We know little about the Wise Men except that they came from the East and were most likely astrologers and learned men. Some early Christian paintings assume there were as many as 12 of them venerating Jesus, but Catholic tradition settled on 3 to match the number of gifts they presented Jesus. The new star at the time of Jesus’ birth indicated a sign of a new king being born. The Bible doesn’t indicate when they found Jesus in Bethlehem, but Christians typically celebrate their arrival on January 6th. 

  1. Set up: On Christmas Eve, after placing Jesus in the nativity set. Place the wise men figures a few yards away, east of the creche. 

  2. Practice: Each night, move the wise men closer to the nativity to symbolize their journey to find Jesus. With young kids, you could make the movement into a “hide n’ seek” game in which you strategically move the wise men while they are sleeping and challenge the kids to find them each morning of the Christmas season. 

  3. The Magi should arrive at the nativity on January 6, Epiphany, at which point you might celebrate with a King Cake, a house blessing (directions below), and reading of TS Eliot's poem Journey of the Magi.

King Cake

On Epiphany (Jan 6), celebrate Jesus is the king with a traditional king cake.
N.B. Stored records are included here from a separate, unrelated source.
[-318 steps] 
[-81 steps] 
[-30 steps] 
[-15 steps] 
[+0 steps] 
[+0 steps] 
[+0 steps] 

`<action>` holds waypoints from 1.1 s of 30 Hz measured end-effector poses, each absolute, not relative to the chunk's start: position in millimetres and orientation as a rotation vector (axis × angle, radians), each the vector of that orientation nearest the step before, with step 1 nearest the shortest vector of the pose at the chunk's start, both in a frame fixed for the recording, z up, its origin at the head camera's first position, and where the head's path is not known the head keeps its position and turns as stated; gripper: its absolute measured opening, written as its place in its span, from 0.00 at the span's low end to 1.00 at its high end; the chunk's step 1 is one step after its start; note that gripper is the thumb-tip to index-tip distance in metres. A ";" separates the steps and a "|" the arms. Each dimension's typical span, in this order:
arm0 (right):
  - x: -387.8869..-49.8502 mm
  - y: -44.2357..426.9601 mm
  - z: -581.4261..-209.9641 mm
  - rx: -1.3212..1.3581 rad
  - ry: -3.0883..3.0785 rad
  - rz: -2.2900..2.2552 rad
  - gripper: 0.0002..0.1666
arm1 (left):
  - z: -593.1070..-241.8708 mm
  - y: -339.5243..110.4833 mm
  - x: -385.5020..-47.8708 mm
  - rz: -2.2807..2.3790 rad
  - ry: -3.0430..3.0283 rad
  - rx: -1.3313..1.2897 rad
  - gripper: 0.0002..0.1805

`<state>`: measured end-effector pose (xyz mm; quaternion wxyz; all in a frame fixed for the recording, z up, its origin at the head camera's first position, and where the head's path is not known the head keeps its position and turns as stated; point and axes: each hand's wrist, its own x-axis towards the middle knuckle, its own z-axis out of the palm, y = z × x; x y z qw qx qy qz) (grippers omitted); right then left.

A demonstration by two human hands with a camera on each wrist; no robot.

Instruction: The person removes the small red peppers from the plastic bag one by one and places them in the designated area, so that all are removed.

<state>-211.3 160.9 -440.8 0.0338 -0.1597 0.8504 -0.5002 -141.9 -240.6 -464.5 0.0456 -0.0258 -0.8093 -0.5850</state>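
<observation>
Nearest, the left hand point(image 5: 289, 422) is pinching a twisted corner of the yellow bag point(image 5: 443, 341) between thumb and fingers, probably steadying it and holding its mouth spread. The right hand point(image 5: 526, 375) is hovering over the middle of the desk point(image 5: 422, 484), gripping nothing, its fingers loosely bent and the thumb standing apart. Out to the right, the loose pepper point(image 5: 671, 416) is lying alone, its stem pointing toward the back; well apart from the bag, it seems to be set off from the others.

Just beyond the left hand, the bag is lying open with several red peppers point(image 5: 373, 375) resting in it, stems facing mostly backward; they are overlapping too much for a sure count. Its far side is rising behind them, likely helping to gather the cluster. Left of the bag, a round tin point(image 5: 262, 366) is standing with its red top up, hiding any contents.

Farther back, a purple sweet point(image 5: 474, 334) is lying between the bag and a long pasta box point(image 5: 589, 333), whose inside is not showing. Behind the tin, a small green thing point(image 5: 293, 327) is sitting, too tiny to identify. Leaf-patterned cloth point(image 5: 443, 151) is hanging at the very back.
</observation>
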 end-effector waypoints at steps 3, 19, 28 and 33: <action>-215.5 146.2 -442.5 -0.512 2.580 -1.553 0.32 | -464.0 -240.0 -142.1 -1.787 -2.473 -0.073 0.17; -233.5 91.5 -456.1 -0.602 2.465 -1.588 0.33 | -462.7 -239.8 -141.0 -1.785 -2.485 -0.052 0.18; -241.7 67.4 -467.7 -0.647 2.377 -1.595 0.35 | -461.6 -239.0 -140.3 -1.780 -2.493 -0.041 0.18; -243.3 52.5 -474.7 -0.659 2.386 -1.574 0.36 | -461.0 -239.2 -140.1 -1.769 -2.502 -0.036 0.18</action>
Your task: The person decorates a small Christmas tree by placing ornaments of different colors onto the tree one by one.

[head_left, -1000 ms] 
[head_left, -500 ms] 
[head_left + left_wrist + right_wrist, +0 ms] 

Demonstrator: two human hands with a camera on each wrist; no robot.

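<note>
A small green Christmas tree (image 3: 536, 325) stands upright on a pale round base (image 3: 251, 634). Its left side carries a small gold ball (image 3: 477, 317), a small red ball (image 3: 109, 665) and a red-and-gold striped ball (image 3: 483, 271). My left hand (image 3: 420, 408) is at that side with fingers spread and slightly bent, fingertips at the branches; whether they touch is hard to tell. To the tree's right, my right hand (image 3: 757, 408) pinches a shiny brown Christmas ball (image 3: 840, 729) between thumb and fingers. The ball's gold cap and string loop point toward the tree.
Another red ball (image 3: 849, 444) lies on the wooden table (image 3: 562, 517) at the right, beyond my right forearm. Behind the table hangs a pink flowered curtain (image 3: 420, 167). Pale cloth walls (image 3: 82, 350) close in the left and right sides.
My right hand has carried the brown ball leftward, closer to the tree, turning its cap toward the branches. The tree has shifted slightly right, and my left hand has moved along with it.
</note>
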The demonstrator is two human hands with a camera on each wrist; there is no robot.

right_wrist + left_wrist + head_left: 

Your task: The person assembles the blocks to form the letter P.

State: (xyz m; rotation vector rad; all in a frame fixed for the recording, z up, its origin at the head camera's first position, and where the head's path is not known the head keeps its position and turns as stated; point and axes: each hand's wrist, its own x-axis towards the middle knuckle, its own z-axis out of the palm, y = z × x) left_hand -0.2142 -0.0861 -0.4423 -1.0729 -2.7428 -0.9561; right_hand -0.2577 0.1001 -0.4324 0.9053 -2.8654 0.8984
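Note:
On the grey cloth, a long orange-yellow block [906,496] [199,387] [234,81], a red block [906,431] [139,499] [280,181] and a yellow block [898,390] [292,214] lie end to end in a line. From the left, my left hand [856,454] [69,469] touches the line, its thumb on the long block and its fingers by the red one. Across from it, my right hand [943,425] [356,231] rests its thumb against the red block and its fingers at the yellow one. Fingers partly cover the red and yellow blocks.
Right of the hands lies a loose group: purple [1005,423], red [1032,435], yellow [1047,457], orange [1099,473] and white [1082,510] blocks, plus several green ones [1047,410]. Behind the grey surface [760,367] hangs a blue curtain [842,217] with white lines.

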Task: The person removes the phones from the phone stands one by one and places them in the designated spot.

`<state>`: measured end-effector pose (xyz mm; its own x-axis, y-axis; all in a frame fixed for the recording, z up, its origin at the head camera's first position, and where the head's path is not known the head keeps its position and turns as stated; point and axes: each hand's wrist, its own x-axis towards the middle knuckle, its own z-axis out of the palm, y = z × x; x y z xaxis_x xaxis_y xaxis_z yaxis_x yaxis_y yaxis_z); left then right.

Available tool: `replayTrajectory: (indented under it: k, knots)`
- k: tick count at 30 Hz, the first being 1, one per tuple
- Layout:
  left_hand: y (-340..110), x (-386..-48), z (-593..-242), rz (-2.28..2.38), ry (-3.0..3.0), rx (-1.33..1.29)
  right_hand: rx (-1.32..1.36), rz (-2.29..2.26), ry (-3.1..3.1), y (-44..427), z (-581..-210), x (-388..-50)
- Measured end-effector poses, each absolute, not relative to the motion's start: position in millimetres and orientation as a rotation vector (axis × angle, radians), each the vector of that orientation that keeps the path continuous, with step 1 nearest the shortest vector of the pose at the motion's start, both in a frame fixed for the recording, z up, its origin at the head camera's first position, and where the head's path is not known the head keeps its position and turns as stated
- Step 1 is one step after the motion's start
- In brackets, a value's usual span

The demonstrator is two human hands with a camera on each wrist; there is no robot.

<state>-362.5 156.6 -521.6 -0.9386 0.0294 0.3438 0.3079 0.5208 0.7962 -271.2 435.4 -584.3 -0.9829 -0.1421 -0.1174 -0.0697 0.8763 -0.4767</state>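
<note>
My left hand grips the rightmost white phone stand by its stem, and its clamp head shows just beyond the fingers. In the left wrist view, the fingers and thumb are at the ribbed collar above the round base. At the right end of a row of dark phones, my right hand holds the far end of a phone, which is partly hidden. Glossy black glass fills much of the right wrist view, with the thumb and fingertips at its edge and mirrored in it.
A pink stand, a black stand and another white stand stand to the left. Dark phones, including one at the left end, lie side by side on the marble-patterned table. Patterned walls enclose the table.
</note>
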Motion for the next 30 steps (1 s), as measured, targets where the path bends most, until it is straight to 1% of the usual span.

King cakes are served all over the world, so you have many options. In Spanish-speaking countries, rosca de reyes is a sweet bread shaped in an oval ring with dried fruits on top. In France, galette des rois is a round cake with puff pastry and fruit filling topped with a cardboard crown. In Switzerland, the cake is often pull-apart sweet rolls while in Scotland it’s fruitcake and in England it is a star-shaped jam tart. In New Orleans, king cake is typically a brioche in a ring with green, purple and gold sprinkles. Find a recipe online that looks good to you. Bake a cake and hide a little surprise inside (i.e. stainless-steel jewelry ring, dried bean, plastic baby Jesus).  

Eat the cake on January 6th with friends or family. Cut the king cake in equal pieces. While everyone closes their eyes, someone holds up a piece of cake and the youngest determines who will receive that particular piece. Whoever finds the surprise in their slice is crowned the King/Queen of Epiphany. Each family can determine what royal privileges are won. Little ones might enjoy making a special crown for this purpose.